How to iterate over rows in a DataFrame in Pandas?
I have a DataFrames from pandas:
import pandas as pd
inp = [{'c1':10, 'c2':100}, {'c1':11,'c2':110}, {'c1':12,'c2':120}]
df = pd.DataFrame(inp)
print df
Output:
c1 c2
0 10 100
1 11 110
2 12 120
Now I want to iterate over the rows of the above frame. For every row I want to be able to access its elements (values in cells) by the name of the columns. So, for example, I would like to have something like that:
for row in df.rows:
print row['c1'], row['c2']
Is it possible to do that in pandas?
I found similar question. But it does not give me the answer I need. For example, it is suggested there to use:
for date, row in df.T.iteritems():
or
for row in df.iterrows():
But I do not understand what the row
object is and how I can work with it.
iterrows是一个产生索引和行的发生器
In [18]: for index, row in df.iterrows():
....: print row['c1'], row['c2']
....:
10 100
11 110
12 120
虽然iterrows()
是一个很好的选择,但有时itertuples()
会更快:
df = pd.DataFrame({'a': randn(1000), 'b': randn(1000),'N': randint(100, 1000, (1000)), 'x': 'x'})

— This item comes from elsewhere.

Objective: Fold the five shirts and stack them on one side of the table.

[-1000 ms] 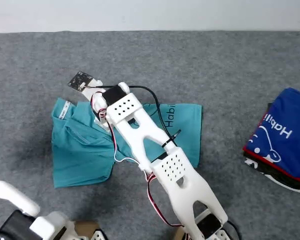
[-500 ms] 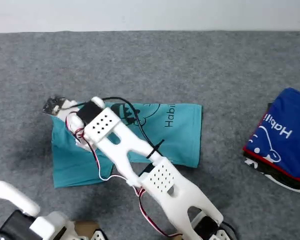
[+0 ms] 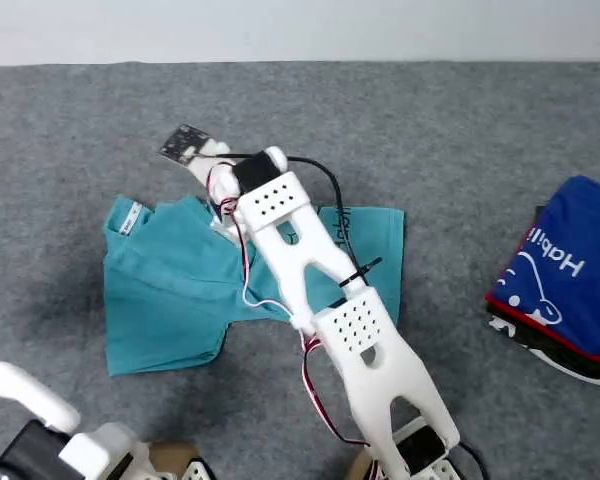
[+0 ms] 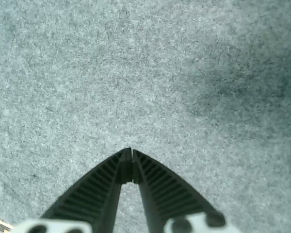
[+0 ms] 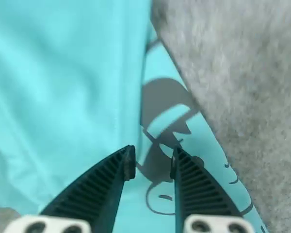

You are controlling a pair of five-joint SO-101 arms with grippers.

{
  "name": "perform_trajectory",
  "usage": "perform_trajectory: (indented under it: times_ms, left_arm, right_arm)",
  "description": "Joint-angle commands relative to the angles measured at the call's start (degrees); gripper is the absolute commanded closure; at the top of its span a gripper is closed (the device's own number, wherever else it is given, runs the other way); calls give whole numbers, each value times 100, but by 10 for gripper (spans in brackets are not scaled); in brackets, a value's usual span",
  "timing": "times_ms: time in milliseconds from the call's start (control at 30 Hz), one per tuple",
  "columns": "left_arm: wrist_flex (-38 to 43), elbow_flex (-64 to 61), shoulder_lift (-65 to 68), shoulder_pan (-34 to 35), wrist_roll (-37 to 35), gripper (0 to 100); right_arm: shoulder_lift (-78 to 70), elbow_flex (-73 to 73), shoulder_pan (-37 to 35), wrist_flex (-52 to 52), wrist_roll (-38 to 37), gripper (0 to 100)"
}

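Overhead and wrist views, one moment of the shirt-folding task.

The teal shirt (image 3: 165, 290) lies partly folded on the grey felt table (image 3: 430, 130), left of centre. Its left half is rumpled into creases and its right half lies flat. I see my right arm (image 3: 330, 300) stretched from the near edge diagonally across the middle of the shirt, so it blocks most of the printed design from above. Only a few letters show beside the arm's right flank. A black cable (image 3: 315, 190) loops off the arm near the wrist, and red and white wires (image 3: 242, 270) trail down its left side over the cloth.

In the right wrist view, the right gripper (image 5: 151, 162) hangs over the shirt's far edge, where the teal cloth meets bare felt. Its jaws stand a narrow gap apart with nothing between them, and the dark print lies under the tips.

The left arm (image 3: 30, 400) sits at the near left corner, off the shirt. The left gripper (image 4: 131, 154) points at bare felt with its jaws pressed tip to tip, holding nothing.

The stack of folded shirts (image 3: 565, 280) rests at the table's right edge, well apart from the teal one. A blue shirt with white print and a red band lies on top, with darker cloth beneath.
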State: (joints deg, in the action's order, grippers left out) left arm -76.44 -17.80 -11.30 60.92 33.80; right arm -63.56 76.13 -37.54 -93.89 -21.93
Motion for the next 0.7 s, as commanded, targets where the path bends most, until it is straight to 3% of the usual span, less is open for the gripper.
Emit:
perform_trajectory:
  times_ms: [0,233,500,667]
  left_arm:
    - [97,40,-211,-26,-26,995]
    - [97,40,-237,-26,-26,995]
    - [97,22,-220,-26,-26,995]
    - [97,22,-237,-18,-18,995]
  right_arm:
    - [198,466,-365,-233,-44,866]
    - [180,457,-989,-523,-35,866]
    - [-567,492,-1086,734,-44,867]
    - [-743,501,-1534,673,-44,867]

%timeit [row.a * 2 for idx, row in df.iterrows()]
# => 10 loops, best of 3: 50.3 ms per loop
%timeit [row[1] * 2 for row in df.itertuples()]
# => 1000 loops, best of 3: 541 µs per loop
To iterate through DataFrame's row in pandas one can use:
DataFrame.iterrows()
for index, row in df.iterrows():
print row["c1"], row["c2"]
DataFrame.itertuples()
for row in df.itertuples(index=True, name='Pandas'):
print getattr(row, "c1"), getattr(row, "c2")
itertuples()
is supposed to be faster than iterrows()
But be aware, according to the docs (pandas 0.21.1 at the moment):
iterrows: dtype
might not match from row to row
Because iterrows returns a Series for each row, it does not preserve dtypes across the rows (dtypes are preserved across columns for DataFrames).
iterrows: Do not modify rows
You should never modify something you are iterating over. This is not guaranteed to work in all cases. Depending on the data types, the iterator returns a copy and not a view, and writing to it will have no effect.
Use DataFrame.apply() instead:
new_df = df.apply(lambda x: x * 2)
itertuples:
The column names will be renamed to positional names if they are invalid Python identifiers, repeated, or start with an underscore. With a large number of columns (>255), regular tuples are returned.